* _PROMPT_
Every line below between the line holding "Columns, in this" and the line holding "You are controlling", inclusive, should be repeated exactly, and all other lines omitted.

* _GIVEN MATERIAL_
********************
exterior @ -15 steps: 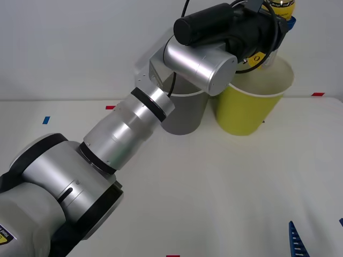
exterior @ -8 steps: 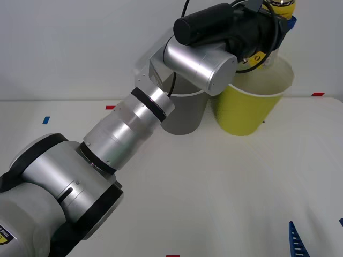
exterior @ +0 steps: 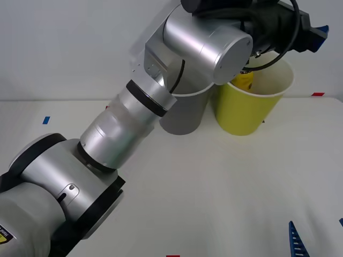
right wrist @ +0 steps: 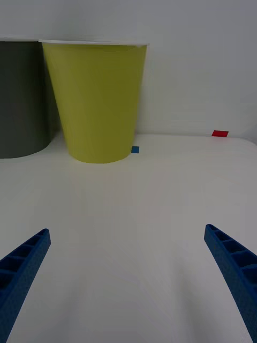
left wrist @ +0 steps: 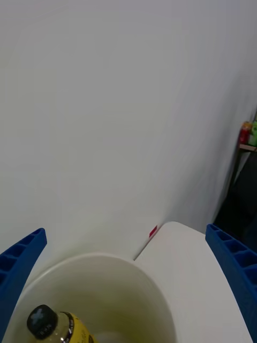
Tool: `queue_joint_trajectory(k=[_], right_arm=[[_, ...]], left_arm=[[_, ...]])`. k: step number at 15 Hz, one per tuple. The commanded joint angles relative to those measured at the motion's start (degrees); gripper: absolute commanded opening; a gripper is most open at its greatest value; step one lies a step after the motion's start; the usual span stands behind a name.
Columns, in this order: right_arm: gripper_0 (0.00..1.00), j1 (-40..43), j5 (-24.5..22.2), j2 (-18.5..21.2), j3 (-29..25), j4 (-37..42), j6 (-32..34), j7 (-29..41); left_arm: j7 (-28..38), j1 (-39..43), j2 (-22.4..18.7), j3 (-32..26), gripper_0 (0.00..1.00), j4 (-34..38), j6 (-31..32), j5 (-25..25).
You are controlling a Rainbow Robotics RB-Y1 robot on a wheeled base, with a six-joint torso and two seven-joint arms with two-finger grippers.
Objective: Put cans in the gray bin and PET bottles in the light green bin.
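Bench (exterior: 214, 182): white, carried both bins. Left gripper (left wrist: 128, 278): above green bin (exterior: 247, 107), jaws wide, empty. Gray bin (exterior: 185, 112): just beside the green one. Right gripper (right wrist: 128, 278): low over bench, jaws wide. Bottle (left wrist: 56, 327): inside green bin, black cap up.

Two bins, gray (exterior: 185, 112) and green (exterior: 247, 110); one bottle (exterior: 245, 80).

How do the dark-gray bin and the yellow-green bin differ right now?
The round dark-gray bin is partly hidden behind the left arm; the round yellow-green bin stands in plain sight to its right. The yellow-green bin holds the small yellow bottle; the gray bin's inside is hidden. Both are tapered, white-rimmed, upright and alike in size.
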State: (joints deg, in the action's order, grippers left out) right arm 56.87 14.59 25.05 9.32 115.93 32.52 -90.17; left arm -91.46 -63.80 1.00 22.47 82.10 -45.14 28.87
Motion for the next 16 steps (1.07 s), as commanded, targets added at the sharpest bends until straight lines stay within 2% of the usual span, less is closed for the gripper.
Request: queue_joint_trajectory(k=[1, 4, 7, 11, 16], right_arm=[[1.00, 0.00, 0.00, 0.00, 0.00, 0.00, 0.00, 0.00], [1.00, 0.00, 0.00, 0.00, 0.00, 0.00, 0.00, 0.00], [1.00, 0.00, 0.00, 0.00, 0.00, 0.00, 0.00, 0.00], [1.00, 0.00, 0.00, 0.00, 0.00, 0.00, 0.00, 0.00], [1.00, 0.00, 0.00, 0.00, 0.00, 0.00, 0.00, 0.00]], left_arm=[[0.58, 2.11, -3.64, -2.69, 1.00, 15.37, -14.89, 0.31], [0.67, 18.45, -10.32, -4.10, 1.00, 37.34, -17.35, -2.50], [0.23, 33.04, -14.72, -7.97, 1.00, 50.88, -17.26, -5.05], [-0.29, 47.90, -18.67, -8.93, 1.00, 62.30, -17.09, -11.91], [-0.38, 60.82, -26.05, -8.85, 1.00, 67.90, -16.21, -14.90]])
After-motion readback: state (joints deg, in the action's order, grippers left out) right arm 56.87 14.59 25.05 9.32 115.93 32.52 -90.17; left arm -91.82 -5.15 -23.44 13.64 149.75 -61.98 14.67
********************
* _SOLUTION FOR THIS PROBLEM_
Columns, in this order: right_arm: gripper_0 (0.00..1.00), j1 (-40..43), j5 (-24.5..22.2), j2 (-18.5..21.2), j3 (-29..25), j4 (-37..42), j6 (-32..34), j7 (-29..41); left_arm: j7 (-28..38), j1 (-39..43), j2 (-22.4..18.7), j3 (-32..26), gripper_0 (0.00..1.00), j4 (-34..38), j6 (-31..32), j5 (-25..25).
You are controlling a Rainbow Robotics RB-Y1 robot on a wheeled base, with a six-joint torso and two seven-joint arms with two-finger grippers.

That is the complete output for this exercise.